> **Requirement**: Could you write out the lines below exactly, beginning with the first and finishing with the one that contains "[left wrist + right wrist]"?

> **Material shown**:
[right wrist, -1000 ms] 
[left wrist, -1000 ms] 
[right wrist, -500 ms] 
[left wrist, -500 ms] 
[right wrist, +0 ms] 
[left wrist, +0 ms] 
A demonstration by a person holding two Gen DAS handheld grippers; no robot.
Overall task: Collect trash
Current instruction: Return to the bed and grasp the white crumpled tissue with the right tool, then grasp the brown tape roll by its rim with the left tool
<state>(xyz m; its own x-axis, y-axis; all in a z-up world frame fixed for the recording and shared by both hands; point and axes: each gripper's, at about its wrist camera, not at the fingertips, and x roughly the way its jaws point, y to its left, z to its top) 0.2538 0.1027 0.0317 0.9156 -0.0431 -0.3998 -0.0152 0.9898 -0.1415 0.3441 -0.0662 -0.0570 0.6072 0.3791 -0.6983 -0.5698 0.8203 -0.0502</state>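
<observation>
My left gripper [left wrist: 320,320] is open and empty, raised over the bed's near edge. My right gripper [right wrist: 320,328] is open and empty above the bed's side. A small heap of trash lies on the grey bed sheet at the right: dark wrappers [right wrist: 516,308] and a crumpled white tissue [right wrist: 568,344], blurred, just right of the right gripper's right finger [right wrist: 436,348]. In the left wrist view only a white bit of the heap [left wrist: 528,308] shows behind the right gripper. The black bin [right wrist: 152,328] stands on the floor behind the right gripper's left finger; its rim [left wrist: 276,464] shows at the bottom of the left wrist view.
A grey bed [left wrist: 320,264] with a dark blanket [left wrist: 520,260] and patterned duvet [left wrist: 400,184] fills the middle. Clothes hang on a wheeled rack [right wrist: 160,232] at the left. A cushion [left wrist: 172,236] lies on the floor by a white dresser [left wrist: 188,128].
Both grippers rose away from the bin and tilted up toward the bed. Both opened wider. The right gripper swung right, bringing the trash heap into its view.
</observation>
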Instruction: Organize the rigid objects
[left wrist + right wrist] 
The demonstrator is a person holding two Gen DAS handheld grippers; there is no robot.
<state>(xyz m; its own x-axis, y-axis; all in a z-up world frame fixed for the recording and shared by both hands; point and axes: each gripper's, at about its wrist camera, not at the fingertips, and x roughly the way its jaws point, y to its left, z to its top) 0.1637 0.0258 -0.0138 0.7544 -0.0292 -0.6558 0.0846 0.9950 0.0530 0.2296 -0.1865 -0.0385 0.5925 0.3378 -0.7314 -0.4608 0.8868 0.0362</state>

> **Result**:
[right wrist, -1000 ms] 
[left wrist, -1000 ms] 
[right wrist, -500 ms] 
[left wrist, -500 ms] 
[right wrist, +0 ms] 
[left wrist, +0 ms] 
A demonstration by a person holding two Gen DAS handheld grippers; no robot.
Overall task: Collect trash
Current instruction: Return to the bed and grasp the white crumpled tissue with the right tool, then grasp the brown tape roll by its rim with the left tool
<state>(xyz m; its own x-axis, y-axis; all in a z-up world frame fixed for the recording and shared by both hands; point and axes: each gripper's, at about its wrist camera, not at the fingertips, and x roughly the way its jaws point, y to its left, z to its top) 0.2538 0.1027 0.0317 0.9156 -0.0431 -0.3998 -0.0152 0.9898 -0.1415 0.3441 -0.0662 -0.0570 0.6072 0.3791 -0.6983 -0.5698 0.8203 -0.0502</state>
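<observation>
My left gripper [left wrist: 320,320] is open and empty, raised over the bed's near edge. My right gripper [right wrist: 320,328] is open and empty above the bed's side. A small heap of trash lies on the grey bed sheet at the right: dark wrappers [right wrist: 516,308] and a crumpled white tissue [right wrist: 568,344], blurred, just right of the right gripper's right finger [right wrist: 436,348]. In the left wrist view only a white bit of the heap [left wrist: 528,308] shows behind the right gripper. The black bin [right wrist: 152,328] stands on the floor behind the right gripper's left finger; its rim [left wrist: 276,464] shows at the bottom of the left wrist view.
A grey bed [left wrist: 320,264] with a dark blanket [left wrist: 520,260] and patterned duvet [left wrist: 400,184] fills the middle. Clothes hang on a wheeled rack [right wrist: 160,232] at the left. A cushion [left wrist: 172,236] lies on the floor by a white dresser [left wrist: 188,128].
Both grippers rose away from the bin and tilted up toward the bed. Both opened wider. The right gripper swung right, bringing the trash heap into its view.
</observation>
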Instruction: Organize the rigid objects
[left wrist + right wrist] 

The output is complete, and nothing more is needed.